[CentOS] Cant find out MCE reason (CPU 35 BANK 8)

Tue Mar 22 14:59:29 UTC 2011
Vladimir Budnev <vladimir.budnev at gmail.com>

2011/3/22 <m.roth at 5-cent.us>

> Vladimir Budnev wrote:
> > 2011/3/22 <m.roth at 5-cent.us>
> >> Vladimir Budnev wrote:
> >> > 2011/3/22 <m.roth at 5-cent.us>
> >> >> Vladimir Budnev wrote:
> >> >> > 2011/3/21 <m.roth at 5-cent.us>
> >> >> >> Vladimir Budnev wrote:
> >> >> >> >
> >> >> >> > We are running, Centos 4.8 on SuperMicro SYS-6026T-3RF with
> >> >> >> > 2xIntel Xeon E5630 and 8xKingston KVR1333D3D4R9S/4G
> >> >> >> >
> >> >> >> > For some time we have lots of MCE in mcelog and we cant find out
> >> >> >> > the reason.
> >> >> >>
> >> >> >> The only thing that shows there (when it shows, since sometimes it
> >> >> >> doesn't seem to) is a hardware error. You *WILL* be replacing
> >> >> >> hardware, sometime soon, like yesterday.
> >> >> <snip>
> >> > We have 2 quad core proc, so 8 cpu. 1/8=0 Is it cpu-a1 slot or
> depends on
> >> > situation? I hope we will find those bustards ourselvs but hint would
> >> > be great.
> >> >
> >> > And one more thing i cant funderstand ... if there is,say, 8 "cpu
> >> > numbers" per each memory module(in our situation), why we see only 4
> numbers
> >> > and not 8 e.g. 0,1,2,3,4,5,6,7 ?
> >>
> >> I'm now confused about a lot: originally, you mentioned 53 - 57, was it?
> >> That doesn't add up, since you say you have 2 quad core processors, for
> >> a total of 8 cpus, and each of those processors have 6 banks, which
> would
> >> mean each processor should only see six (directly). Where I'm confused
> >> is how you could have cores 32-35, or 53-whatsit, when you only have 8
> >> cores in two processors.
> >
> >  2 cpu each 8 cores and HT support. So 16 at max i think. for such way is
> > it  ok?
>
> Huh? Above, you say "2 quad core proc" - that's 8 cores over two processor
> chips. HT support doesn't figure into it; if you use dmidecode or lshw, I
> believe it will show you 8 cores, not 16.
>
Was a typo, sorry. 2 CPU and each one has 4 cores so totally 8 cores.

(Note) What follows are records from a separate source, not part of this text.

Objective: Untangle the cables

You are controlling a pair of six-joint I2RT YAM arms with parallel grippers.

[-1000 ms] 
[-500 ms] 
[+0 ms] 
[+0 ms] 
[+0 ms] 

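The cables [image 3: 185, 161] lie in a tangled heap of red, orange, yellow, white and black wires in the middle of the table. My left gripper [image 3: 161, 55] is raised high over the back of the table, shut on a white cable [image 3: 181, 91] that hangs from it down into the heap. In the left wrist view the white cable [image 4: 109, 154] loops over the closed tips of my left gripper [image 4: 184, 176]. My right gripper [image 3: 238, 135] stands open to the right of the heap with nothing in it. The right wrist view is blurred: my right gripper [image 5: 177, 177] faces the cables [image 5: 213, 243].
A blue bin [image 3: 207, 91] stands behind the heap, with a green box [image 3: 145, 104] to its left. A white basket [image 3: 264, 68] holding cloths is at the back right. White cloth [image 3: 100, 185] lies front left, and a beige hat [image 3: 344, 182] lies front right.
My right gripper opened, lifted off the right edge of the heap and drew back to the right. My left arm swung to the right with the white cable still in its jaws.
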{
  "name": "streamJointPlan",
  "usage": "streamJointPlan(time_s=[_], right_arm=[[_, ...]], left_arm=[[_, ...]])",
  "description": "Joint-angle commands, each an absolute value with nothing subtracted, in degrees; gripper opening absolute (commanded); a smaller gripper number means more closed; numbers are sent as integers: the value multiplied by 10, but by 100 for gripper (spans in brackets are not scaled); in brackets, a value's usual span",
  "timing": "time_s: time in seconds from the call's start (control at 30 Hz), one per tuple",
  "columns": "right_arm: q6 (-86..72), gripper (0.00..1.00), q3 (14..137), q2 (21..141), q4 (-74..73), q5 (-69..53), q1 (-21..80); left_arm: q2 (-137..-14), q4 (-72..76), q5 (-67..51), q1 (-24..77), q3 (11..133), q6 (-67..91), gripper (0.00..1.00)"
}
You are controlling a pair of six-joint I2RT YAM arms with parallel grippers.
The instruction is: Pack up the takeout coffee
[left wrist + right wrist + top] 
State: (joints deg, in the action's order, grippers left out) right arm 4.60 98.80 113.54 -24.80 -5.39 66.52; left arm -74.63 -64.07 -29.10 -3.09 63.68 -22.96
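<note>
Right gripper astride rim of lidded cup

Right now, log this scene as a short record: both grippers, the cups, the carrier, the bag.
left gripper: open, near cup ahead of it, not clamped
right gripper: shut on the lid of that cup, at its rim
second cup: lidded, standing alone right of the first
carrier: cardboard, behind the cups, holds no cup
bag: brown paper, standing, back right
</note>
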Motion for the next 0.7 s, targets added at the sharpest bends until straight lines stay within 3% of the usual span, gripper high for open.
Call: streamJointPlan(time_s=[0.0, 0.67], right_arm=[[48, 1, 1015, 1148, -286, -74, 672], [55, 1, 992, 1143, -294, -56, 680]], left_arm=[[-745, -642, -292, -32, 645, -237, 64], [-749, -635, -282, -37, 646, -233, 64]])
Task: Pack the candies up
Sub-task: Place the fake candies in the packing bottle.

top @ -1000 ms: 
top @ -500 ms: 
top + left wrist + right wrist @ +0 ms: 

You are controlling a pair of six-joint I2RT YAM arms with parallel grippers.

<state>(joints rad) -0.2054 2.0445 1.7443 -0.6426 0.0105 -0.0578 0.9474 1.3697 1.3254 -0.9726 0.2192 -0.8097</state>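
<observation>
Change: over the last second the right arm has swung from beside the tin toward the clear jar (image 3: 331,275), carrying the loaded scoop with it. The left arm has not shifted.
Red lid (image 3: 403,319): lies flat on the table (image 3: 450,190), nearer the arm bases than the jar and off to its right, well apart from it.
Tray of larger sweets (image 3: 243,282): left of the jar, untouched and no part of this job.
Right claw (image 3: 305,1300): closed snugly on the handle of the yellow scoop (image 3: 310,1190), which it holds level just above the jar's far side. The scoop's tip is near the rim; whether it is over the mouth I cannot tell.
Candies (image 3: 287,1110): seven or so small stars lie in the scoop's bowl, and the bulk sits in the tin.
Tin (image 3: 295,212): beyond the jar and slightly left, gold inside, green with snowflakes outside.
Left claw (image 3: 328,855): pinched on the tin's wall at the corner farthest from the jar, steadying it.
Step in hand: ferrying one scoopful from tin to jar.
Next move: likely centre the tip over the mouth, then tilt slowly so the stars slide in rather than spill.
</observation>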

> >  I really lost the idea line with those cpu to memory bank mappings...
>
> Each processor will directly see the DIMMs associate with it, so that the
> banks associated with each processor will be what directly affects the
> cores. So, if you see something like
> Mar 20 05:01:35 <system name> kernel:  Northbridge Error, node 0, core: 5
> (these processors are 8-core), it means that one of the DIMMs in bank 0,
> 0-3, is bad.
> You should see
>       __
>      |_0|  0 1 2 3
>                 __
>                |_1|  0 1 2 3
>
> or whatever on the m/b, so one of the top ones there is affected. Is that
> any clearer?

First of all big thnx for helping mark.

In your example everything is ok. But i am lost with what we have.
Previously we recieved messages like i post in the first mail:
CPU 51 BANK 8 TSC 8511e3ca77dc
MISC 274d587f00006141 ADDR 807044840
STATUS cc0055000001009f MCGSTATU

And always there were same cpu numbers. I really dont know why do mcleog
show such numbers but thats what we have.Always Bank 8 and there were
32,33,34,45 and 50,51,52,53 numbers in CPU field.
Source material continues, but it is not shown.